Hazelton Township is a township in Aitkin County, Minnesota, United States. The population was 792 as of the 2020 census.

==History==
Hazelton Township was named for early county commissioner Cutler J. Hazelton.

==Geography==
According to the United States Census Bureau, the township has a total area of 183.3 km2, of which 72.9 km2 is land and 110.4 km2, or 60.24%, is water. Most of the township's extensive water area is within Mille Lacs Lake, the second-largest inland lake in Minnesota.

===Major highways===
- U.S. Highway 169
- Minnesota State Highway 18

===Lakes===
- Big Pine Lake
- Birch Lake
- Bobseen Lake
- Camp Lake
- Constance Lake
- Cranberry Lake
- Farm Island Lake (south quarter)
- Gregg Lake
- Horseshoe Lake
- Jacobs Lake
- Johnson Lake
- Kelly Lake
- Laurel Lake
- Little Spruce Lake
- Mallard Lake
- Mille Lacs Lake (west half)
- Petes Lakes
- Round Lake
- Sanders Lake
- Spectacle Lake
- Spruce Lake
- Tame Fish Lake
- Taylor Lake
- Thirteen Lake

===Adjacent townships===
- Farm Island Township (north)
- Nordland Township (northeast)
- Wealthwood Township (east)
- South Harbor Township, Mille Lacs County (southeast)
- Kathio Township, Mille Lacs County (south)
- Bay Lake Township, Crow Wing County (west)
- Garrison Township, Crow Wing County (west)
- Deerwood Township, Crow Wing County (northwest)

===Cemeteries===
The township contains Bennettville Cemetery.

==Demographics==
As of the census of 2000, there were 712 people, 345 households, and 233 families residing in the township. The population density was 25.3 PD/sqmi. There were 850 housing units at an average density of 30.2 /sqmi. The racial makeup of the township was 96.21% White, 0.56% African American, 2.53% Native American, 0.14% from other races, and 0.56% from two or more races. Hispanic or Latino of any race were 0.14% of the population.

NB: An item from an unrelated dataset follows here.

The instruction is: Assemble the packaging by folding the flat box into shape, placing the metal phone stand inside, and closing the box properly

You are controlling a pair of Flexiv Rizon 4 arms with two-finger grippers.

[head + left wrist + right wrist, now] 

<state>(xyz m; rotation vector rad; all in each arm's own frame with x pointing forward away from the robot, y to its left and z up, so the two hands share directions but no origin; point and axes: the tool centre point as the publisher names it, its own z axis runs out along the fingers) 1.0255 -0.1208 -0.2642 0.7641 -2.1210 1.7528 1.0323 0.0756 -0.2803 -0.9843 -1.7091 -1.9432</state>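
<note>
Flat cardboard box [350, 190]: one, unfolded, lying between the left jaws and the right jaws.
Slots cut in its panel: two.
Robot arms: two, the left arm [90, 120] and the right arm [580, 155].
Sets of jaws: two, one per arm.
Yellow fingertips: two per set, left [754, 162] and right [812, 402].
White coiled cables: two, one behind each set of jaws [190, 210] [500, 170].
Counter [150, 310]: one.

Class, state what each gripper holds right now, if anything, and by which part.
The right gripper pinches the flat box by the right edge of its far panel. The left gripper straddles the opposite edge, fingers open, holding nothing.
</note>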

There were 345 households, out of which 15.9% had children under the age of 18 living with them, 59.1% were married couples living together, 6.7% had a female householder with no husband present, and 32.2% were non-families. 28.7% of all households were made up of individuals, and 15.9% had someone living alone who was 65 years of age or older. The average household size was 2.06 and the average family size was 2.44.

In the township the population was spread out, with 13.9% under the age of 18, 4.4% from 18 to 24, 18.0% from 25 to 44, 34.7% from 45 to 64, and 29.1% who were 65 years of age or older. The median age was 54 years. For every 100 females, there were 116.4 males. For every 100 females age 18 and over, there were 111.4 males.

The median income for a household in the township was $33,056, and the median income for a family was $35,577. Males had a median income of $35,263 versus $28,750 for females. The per capita income for the township was $20,731. About 6.3% of families and 10.4% of the population were below the poverty line, including 19.8% of those under age 18 and 4.0% of those age 65 or over.